WORK INSTRUCTION →
Line count for "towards": say how many lines of the data contain it, with no other text.

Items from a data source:
┏━━
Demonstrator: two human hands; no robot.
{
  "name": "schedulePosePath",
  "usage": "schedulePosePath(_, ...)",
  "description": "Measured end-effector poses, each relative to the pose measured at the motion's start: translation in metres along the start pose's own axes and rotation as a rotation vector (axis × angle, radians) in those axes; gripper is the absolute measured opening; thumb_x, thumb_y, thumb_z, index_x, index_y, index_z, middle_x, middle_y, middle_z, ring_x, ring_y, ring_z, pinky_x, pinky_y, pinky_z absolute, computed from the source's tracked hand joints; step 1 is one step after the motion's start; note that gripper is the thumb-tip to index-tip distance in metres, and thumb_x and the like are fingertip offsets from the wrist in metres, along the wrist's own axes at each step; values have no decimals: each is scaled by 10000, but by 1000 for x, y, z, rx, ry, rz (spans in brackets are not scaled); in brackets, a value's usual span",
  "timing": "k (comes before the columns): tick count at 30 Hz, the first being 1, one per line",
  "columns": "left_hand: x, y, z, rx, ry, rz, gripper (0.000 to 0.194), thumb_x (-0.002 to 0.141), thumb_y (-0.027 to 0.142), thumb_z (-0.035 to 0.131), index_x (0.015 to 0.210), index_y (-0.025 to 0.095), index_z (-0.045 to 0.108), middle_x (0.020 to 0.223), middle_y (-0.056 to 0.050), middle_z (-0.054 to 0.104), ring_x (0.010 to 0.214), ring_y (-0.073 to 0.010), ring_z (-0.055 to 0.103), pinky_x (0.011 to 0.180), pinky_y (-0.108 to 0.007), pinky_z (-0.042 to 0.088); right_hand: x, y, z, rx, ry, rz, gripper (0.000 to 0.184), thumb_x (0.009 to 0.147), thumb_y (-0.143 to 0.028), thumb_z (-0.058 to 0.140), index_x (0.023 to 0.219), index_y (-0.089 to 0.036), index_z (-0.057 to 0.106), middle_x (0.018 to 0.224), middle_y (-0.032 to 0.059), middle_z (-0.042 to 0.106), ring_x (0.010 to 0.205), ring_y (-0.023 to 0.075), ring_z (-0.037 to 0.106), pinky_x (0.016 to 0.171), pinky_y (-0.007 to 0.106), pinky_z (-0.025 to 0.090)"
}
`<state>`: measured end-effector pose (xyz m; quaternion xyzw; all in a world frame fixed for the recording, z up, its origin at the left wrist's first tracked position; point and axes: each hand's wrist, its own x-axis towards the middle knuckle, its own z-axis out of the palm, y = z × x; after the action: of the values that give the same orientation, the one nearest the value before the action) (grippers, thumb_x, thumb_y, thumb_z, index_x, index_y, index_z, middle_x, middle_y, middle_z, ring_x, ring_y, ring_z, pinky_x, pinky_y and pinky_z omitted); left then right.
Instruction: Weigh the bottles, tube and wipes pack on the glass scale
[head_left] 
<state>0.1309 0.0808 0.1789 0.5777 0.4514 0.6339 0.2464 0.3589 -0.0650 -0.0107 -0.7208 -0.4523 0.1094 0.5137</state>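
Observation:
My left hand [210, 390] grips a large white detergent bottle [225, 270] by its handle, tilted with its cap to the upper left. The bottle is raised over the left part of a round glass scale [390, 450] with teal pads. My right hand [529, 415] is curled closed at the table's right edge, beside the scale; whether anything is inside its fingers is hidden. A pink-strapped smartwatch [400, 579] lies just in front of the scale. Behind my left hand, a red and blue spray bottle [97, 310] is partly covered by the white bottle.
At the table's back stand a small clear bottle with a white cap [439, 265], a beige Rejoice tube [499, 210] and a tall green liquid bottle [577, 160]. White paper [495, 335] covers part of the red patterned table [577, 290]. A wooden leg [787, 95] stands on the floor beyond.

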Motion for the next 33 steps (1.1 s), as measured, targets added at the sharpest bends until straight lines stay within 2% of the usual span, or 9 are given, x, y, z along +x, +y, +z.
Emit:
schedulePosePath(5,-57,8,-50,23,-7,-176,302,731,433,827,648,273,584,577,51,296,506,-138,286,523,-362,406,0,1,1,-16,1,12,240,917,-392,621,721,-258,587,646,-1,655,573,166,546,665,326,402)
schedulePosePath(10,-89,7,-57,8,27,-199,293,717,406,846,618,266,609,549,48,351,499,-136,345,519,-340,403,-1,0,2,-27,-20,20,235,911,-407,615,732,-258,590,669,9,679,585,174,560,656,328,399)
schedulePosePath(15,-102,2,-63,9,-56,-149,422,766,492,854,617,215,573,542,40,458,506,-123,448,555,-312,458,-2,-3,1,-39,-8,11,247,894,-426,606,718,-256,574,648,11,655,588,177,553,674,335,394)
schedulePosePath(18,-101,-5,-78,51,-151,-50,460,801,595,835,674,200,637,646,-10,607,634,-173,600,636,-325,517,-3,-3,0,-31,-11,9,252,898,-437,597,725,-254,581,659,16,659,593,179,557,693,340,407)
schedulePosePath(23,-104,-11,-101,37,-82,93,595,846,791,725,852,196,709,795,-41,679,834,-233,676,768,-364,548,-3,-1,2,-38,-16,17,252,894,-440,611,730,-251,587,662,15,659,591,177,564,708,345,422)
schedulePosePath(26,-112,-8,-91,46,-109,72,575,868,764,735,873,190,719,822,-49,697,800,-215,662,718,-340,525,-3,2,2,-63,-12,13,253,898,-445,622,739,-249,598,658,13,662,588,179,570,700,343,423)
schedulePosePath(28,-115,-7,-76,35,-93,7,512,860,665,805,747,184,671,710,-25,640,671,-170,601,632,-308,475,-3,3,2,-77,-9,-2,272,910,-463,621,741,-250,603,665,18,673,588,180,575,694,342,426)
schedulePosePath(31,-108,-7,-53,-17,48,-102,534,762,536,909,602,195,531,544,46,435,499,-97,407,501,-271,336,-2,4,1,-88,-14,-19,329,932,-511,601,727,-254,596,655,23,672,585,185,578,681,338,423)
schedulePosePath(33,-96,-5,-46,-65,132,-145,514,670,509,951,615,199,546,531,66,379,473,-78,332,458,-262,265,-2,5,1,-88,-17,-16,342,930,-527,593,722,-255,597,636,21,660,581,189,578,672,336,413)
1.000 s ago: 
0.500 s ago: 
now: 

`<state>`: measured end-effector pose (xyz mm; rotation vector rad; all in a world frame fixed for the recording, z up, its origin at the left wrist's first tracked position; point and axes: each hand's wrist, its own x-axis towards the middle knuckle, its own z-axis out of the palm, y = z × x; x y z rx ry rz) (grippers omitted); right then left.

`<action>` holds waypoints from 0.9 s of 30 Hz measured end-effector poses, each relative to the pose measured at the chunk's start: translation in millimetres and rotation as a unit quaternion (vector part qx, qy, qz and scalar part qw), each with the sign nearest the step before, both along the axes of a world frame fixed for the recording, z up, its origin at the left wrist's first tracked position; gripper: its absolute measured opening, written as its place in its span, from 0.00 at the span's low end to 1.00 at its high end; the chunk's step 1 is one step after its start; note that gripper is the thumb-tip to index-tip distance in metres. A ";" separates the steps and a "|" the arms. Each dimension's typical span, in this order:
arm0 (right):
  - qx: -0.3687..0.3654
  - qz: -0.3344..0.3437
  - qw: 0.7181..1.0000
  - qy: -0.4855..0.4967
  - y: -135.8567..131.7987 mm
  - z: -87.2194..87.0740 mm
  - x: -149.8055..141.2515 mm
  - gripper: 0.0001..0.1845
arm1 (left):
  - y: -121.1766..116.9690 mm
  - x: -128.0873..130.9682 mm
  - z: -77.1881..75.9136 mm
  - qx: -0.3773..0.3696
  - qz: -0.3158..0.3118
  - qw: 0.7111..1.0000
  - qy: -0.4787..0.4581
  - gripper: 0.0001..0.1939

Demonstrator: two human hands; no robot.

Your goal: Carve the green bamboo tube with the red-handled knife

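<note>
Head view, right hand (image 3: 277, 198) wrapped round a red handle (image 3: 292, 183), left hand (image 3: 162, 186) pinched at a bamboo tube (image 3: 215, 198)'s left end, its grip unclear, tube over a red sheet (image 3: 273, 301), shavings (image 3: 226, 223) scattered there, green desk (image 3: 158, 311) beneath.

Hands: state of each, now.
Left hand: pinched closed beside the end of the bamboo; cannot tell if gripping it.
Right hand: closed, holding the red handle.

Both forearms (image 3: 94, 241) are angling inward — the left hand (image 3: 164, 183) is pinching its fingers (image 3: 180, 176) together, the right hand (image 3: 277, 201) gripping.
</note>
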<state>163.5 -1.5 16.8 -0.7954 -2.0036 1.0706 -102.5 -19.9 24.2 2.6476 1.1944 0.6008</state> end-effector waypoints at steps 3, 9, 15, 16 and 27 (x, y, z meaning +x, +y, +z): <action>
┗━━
RESPONSE AREA →
2